Marjorie MacEwan, "L'Envoi," Box 9, Base Hospitals, World War I, Historical Records of the Army Nurses Corps Historical Data File, 1898-1947, Entry 10, Record Group 112, Records of the Office of Surgeon General [Army], National Archives, College Park, Maryland. This poem also appears on the last page of Otis Wight, et al., On Active Service with Base Hospital 46 (Portland, OR: Arcady Press, 1920).




Thursday, March 19, 2015

Eleanor Donaldson, R.N.: The Base Hospital 46 Nurses Club Part II -- "The Second [Road Outside our Doorway] Was The Railroad On Which Our Boys Went To The Battlefields, Singing, Waving, and Cheering; and On Which They Returned To Us, Silent, Broken, But Undaunted"

Eleanor Donaldson, in "The Nurses Club," her essay for Otis Wight's On Active Service with Base Hospital 46 (Portland, OR: Arcady Press, 1920), 151-153, noted the care with which nurses and Base Hospital 46 staff decorated their two nurses clubs on the base. Perhaps a key reason it was so important to furnish the club with every possible comfort and color was that it provided a physical and psychological buffer from the difficult and often horrible work of military medicine and the war outside their gates.
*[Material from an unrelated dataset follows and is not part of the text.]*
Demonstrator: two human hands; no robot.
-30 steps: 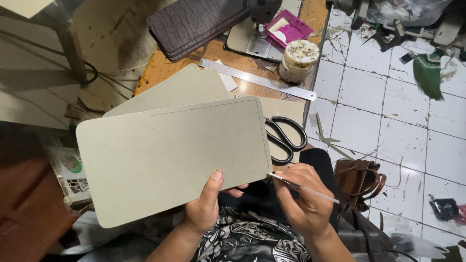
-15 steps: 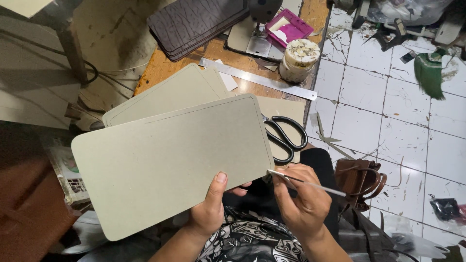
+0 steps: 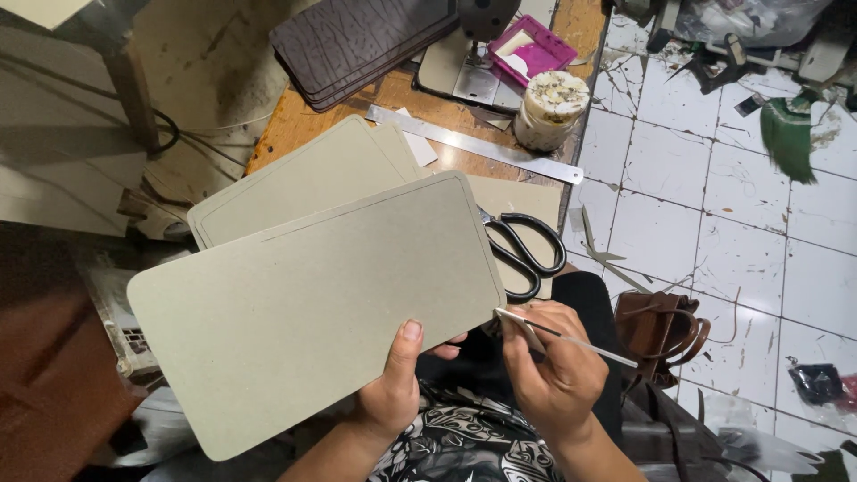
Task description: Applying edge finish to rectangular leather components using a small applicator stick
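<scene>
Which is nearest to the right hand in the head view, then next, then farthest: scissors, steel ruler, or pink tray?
From the right hand:
1. Scissors, just above it on the table edge.
2. Steel ruler, farther up, lying across the table.
3. Pink tray, at the table's far end.

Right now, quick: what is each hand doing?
Left hand: closed on the grey board panel, thumb on top.
Right hand: closed on a thin metal tool, its tip at the panel's corner.

Left hand (image 3: 393, 393) raised palm-up, thumb pressed flat on top, fingers curled beneath, right hand (image 3: 553, 366) beside it, fingers pinched closed, both forearms angled upward from below
</scene>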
Donaldson wrote with understated power about that outside world by describing the three roads that came together at Base Hospital 46 at Bazoilles-sur-Meuse, France:

"One of our doorways faced a panorama of wood-crowned hills, a river and three of the most noted roads in France. One road was tree-bordered, a silver line where trucks and motors passed up and down endlessly. The second was the railroad on which our boys went to the battlefields, singing, waving, and cheering; and on which they returned to us, silent, broken, but undaunted. There was a special train known as 'old 56,' and when it was missing from the tracks we knew the errand on which it had gone and unconsciously watched for its return. It used to come around the hill so slowly that one could scarcely see it move or be sure it halted until the three short whistles that meant 'a convoy is in' called us to our posts in the wards."(152)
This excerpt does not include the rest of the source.